**WHAT THE EXERCISE ASKS**
Exactly as written, output each of the lines below, with no images.

[[ RAW DATA, beginning ]]

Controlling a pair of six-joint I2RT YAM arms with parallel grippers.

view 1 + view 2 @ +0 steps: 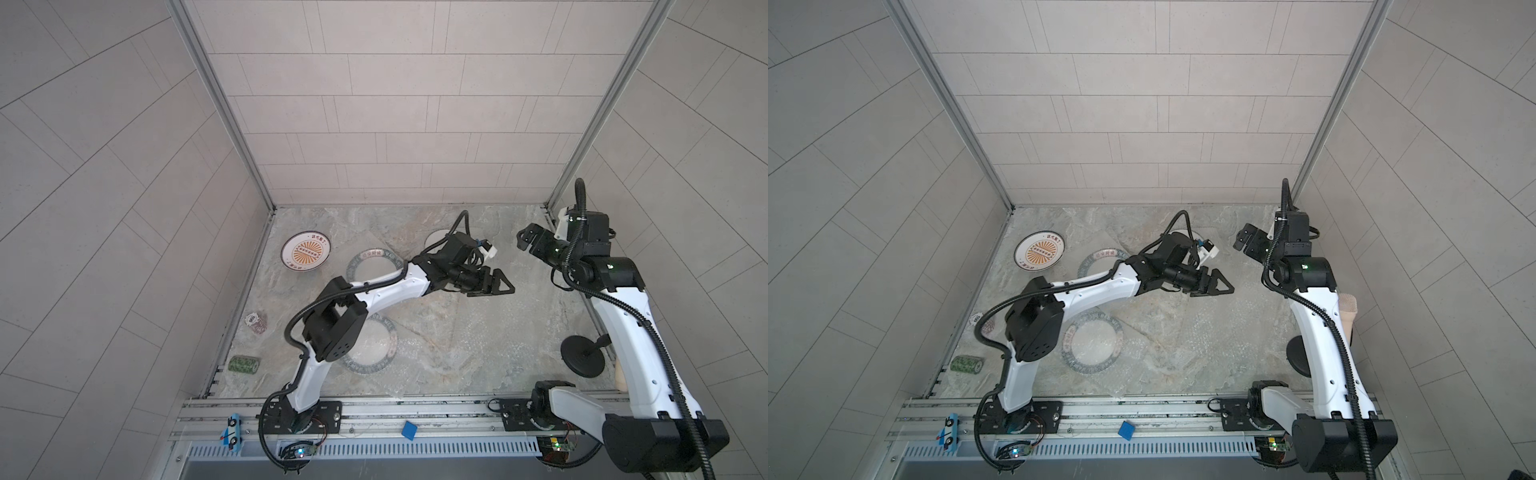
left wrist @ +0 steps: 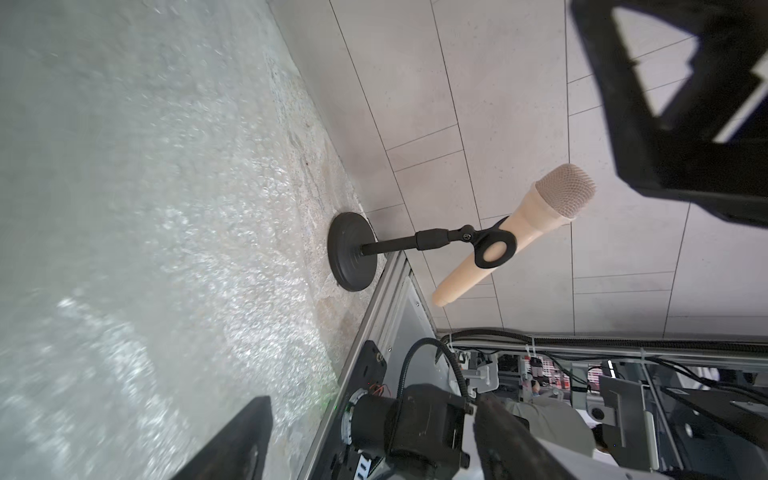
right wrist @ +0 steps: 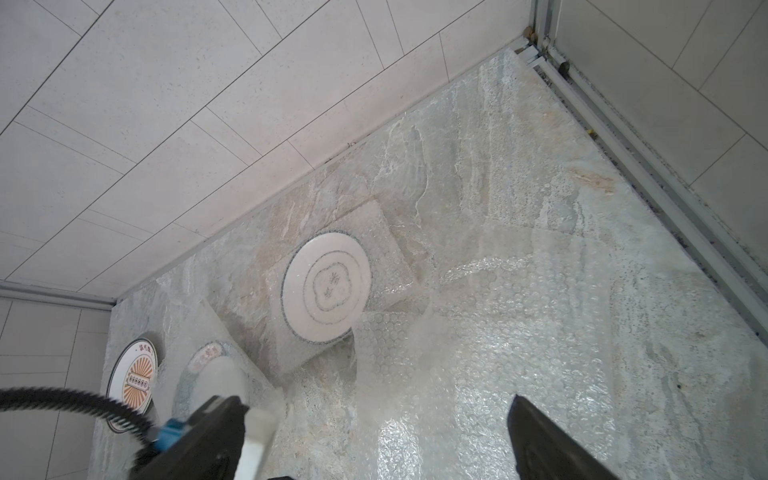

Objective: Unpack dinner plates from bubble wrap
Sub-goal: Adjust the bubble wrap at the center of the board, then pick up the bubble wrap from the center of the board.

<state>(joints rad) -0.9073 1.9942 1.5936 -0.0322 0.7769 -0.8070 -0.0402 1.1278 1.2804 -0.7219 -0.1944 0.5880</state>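
Left jaws and right jaws stood apart, empty. Plates point(image 1: 305, 250) lay left and centre of frame, wrap point(image 1: 453, 345) spread centre-right. A good peel likely needed only a wrap corner pinched, drawn low so plates stayed put.

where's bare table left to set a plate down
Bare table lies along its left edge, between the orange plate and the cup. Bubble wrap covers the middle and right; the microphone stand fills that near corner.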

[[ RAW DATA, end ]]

**PROBLEM SOLUTION**
Controlling a pair of six-joint I2RT YAM arms with parallel grippers.

view 1 + view 2 @ +0 steps: 
left wrist @ +0 steps: 
right wrist @ +0 steps: 

Objective: Unpack dinner plates from bubble wrap
Sub-goal: Adjust the bubble wrap at the center of the board, then pick up the bubble wrap from the center of the board.

<state>(joints rad) -0.9073 1.9942 1.5936 -0.0322 0.7769 -0.8070 -0.0402 1.1278 1.2804 -0.7219 -0.1944 0.5880</state>
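Left jaws and right jaws stood apart, empty. Plates point(image 1: 305, 250) lay left and centre of frame, wrap point(image 1: 453, 345) spread centre-right. A good peel likely needed only a wrap corner pinched, drawn low so plates stayed put.

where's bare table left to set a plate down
Bare table lies along its left edge, between the orange plate and the cup. Bubble wrap covers the middle and right; the microphone stand fills that near corner.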

The exercise requires no further output.